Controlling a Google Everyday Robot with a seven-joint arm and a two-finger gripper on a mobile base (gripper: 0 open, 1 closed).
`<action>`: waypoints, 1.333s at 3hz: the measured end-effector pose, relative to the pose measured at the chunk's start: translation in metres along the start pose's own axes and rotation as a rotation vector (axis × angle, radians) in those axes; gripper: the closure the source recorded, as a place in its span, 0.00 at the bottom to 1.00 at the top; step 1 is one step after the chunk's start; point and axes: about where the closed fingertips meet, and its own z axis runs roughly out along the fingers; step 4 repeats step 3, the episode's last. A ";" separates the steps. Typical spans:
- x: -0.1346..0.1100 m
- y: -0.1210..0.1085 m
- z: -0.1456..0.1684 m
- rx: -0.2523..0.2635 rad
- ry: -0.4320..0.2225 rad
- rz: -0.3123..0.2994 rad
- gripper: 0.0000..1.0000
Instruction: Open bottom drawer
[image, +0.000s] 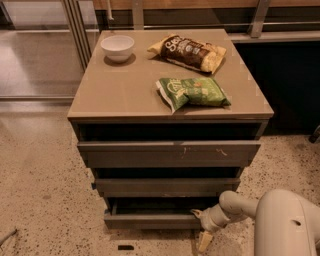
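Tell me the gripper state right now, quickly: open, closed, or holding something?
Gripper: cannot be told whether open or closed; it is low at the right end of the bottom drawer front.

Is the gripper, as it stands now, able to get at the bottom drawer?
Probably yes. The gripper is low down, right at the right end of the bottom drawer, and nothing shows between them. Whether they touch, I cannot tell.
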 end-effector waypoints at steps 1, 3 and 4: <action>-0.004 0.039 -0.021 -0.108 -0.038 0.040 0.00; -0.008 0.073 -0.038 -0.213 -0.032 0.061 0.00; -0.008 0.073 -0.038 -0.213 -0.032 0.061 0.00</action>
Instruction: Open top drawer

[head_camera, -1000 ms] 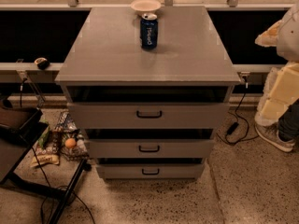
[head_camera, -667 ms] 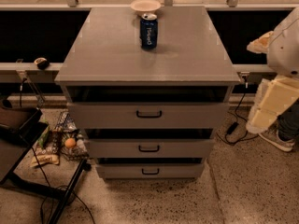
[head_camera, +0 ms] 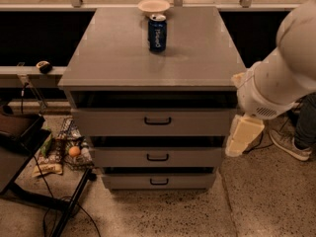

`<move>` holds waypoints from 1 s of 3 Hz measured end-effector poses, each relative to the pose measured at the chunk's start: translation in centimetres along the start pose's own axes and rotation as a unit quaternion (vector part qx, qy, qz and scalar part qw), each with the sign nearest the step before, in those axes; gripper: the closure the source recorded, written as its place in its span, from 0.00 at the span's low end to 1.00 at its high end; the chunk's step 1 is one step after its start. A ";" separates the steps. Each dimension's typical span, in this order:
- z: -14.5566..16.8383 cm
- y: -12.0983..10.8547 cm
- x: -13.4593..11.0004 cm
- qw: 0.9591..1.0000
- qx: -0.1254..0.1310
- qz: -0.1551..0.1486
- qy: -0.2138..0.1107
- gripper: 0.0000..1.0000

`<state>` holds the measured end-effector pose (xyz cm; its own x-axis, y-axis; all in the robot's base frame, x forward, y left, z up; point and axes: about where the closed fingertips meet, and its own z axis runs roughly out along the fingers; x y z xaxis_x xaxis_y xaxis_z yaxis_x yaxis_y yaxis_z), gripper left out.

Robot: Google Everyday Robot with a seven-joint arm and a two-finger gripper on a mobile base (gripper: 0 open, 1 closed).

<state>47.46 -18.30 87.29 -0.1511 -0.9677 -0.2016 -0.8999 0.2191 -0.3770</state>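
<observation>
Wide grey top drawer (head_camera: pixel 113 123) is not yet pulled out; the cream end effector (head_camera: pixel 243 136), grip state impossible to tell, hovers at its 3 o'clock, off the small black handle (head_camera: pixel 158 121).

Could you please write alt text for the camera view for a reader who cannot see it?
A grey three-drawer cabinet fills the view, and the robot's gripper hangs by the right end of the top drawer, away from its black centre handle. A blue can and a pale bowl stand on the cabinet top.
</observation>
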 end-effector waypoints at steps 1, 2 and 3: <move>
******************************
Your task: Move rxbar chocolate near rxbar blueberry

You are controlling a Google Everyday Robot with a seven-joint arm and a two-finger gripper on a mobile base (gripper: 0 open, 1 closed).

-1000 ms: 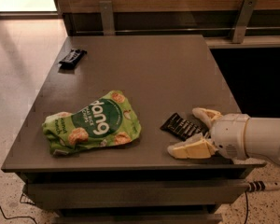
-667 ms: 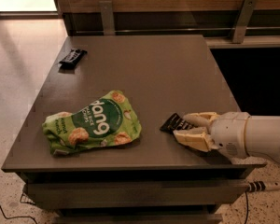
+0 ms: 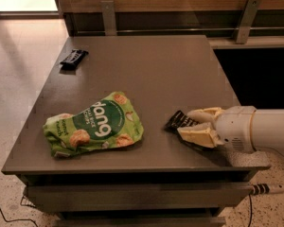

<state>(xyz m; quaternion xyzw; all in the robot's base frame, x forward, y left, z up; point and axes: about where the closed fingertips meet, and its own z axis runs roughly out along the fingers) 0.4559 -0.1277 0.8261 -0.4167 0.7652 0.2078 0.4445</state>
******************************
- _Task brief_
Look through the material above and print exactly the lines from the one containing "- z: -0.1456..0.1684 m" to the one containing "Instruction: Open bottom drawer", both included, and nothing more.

- _Solution_
- z: -0.1456..0.1684 m
- rx: -0.2523..0.2635 rad
- ry: -0.4320..0.2225 rad
- rz: -0.3123..0.2994 rad
- gripper: 0.0000..1.0000
Instruction: Open bottom drawer

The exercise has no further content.